You could add to that a whole range of other tendencies, most notably the lower global use of the US dollar. In some ways, the conflict in Ukraine is not only encouraging countries to “fragment”, it’s demanding  fragmentation in the name of human rights.

Nato Secretary-General Jens Stoltenberg said at the WEF in a keynote address, “freedom is more important than free trade” and that the “protection of our values is more important than profit”. I’m sure that went down a treat in the bastion of global trade.

But interestingly, global trade is a fragmentation contra-indicator. We assume that global trade levels have declined as a consequence of all the trade spats around the world over the past decade, and Covid in particular. Actually, sort of.

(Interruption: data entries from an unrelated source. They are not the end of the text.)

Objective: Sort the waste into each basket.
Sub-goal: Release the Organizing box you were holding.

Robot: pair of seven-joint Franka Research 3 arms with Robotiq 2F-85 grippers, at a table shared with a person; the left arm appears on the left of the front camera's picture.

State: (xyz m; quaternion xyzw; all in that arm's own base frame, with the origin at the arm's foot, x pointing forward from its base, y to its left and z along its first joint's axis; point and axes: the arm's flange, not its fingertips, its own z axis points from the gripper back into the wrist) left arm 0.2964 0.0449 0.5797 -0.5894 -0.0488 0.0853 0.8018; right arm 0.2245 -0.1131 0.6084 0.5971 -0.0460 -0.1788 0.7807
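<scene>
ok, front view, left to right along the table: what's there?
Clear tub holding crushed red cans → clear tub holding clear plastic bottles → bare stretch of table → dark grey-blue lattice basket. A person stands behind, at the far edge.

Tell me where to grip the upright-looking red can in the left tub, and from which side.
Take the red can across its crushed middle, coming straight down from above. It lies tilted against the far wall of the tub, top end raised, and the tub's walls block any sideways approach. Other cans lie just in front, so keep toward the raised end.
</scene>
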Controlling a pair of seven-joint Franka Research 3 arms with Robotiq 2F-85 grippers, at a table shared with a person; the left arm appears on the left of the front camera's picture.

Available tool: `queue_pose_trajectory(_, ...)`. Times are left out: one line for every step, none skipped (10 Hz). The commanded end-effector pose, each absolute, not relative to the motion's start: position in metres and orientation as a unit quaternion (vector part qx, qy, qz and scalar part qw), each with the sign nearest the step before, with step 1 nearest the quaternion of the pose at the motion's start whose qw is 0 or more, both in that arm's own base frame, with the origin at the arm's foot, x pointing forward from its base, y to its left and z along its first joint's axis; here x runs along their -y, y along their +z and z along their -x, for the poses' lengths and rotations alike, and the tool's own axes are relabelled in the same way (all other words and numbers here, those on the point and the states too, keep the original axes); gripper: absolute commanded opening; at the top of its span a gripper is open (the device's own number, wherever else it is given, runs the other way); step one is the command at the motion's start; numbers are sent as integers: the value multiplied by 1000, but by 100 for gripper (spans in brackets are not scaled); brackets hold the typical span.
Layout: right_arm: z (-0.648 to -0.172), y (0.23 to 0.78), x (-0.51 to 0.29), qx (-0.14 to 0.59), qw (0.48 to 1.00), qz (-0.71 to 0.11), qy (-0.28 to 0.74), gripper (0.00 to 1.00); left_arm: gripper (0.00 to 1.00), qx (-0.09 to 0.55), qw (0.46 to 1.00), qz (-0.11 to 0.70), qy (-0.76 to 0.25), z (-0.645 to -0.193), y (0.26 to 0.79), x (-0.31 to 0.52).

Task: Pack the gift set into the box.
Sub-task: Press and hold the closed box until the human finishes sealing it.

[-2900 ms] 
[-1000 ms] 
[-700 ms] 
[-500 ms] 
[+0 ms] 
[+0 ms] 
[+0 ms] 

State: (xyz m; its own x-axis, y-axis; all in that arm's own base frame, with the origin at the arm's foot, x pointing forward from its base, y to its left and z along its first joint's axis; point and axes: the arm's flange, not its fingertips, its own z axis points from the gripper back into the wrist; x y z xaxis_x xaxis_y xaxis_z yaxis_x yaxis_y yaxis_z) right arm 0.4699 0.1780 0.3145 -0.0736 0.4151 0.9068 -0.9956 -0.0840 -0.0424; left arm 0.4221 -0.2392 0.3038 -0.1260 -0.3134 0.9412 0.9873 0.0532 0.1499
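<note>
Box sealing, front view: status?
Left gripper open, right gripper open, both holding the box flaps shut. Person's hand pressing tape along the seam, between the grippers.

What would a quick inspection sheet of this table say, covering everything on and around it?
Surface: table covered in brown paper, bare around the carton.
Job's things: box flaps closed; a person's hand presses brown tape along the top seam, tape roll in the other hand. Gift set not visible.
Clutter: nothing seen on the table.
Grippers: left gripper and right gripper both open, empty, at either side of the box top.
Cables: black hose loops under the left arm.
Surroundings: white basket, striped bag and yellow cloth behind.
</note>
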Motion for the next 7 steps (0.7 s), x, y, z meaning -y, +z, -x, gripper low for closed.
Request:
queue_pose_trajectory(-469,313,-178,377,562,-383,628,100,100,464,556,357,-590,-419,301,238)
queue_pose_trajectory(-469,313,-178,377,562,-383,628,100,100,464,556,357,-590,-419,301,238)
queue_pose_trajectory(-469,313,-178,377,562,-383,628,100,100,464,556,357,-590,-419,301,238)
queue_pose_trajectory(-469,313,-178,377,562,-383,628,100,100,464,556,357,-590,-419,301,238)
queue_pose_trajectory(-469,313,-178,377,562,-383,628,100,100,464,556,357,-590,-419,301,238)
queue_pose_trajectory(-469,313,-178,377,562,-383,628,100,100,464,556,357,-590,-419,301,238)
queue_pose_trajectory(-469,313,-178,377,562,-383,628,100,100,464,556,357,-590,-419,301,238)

In its latest report, the UN Conference on Trade and Development  reported that the value of global trade reached a record level of $28.5-trillion in 2021. That is 25% higher than 2020 and 13% higher than 2019, before the pandemic struck. Trade value declined during the pandemic, but only really because of the huge decline in the value of energy products. 

And you know who is decisively not fragmenting? Us. This same report makes the following comment: “The increase in world trade during the last decade was largely driven by the rise of trade between developing countries (South-South). By 2014, the value of South-South trade had reached almost US$5-trillion, a magnitude close to that of trade between developed countries (North-North)”. Who knew?! DM/BM

This note forms part of our After the Bell newsletter.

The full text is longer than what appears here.